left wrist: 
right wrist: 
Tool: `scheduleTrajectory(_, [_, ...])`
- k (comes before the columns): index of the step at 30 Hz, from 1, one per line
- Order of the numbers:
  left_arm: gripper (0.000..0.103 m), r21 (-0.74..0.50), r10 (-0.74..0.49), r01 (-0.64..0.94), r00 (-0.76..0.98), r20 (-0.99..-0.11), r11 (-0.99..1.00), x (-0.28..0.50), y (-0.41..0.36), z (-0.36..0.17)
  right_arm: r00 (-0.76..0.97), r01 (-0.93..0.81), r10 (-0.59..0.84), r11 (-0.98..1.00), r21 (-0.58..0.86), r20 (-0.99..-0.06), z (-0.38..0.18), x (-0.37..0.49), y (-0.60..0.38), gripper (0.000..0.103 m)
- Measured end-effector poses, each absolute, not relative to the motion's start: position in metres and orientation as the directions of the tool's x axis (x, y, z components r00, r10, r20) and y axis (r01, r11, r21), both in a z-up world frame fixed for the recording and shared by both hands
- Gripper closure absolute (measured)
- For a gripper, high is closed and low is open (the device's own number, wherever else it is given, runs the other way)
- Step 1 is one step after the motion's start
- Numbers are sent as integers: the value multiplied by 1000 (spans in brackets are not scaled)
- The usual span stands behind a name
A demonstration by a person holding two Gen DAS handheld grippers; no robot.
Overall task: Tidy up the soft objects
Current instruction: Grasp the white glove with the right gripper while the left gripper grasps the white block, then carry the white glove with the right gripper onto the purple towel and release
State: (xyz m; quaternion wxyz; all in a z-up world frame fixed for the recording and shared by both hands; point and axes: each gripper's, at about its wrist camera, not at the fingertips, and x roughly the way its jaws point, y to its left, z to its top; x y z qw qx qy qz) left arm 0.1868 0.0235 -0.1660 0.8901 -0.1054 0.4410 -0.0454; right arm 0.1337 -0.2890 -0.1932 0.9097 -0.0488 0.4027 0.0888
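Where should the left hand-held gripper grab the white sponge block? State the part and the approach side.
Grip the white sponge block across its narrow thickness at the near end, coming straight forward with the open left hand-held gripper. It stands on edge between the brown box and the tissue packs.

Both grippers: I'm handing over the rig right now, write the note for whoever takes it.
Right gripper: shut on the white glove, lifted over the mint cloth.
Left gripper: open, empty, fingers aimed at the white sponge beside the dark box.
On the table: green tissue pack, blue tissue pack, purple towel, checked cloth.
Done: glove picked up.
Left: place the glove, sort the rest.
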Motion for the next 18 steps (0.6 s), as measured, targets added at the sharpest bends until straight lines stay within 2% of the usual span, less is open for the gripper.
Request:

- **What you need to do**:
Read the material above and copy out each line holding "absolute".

- **Answer box**:
- Measured end-effector poses, each absolute, not relative to the motion's start: position in metres and orientation as the directions of the tool's x axis (x, y, z components r00, r10, r20) and y axis (r01, r11, r21), both in a z-up world frame fixed for the recording and shared by both hands
- Gripper closure absolute (measured)

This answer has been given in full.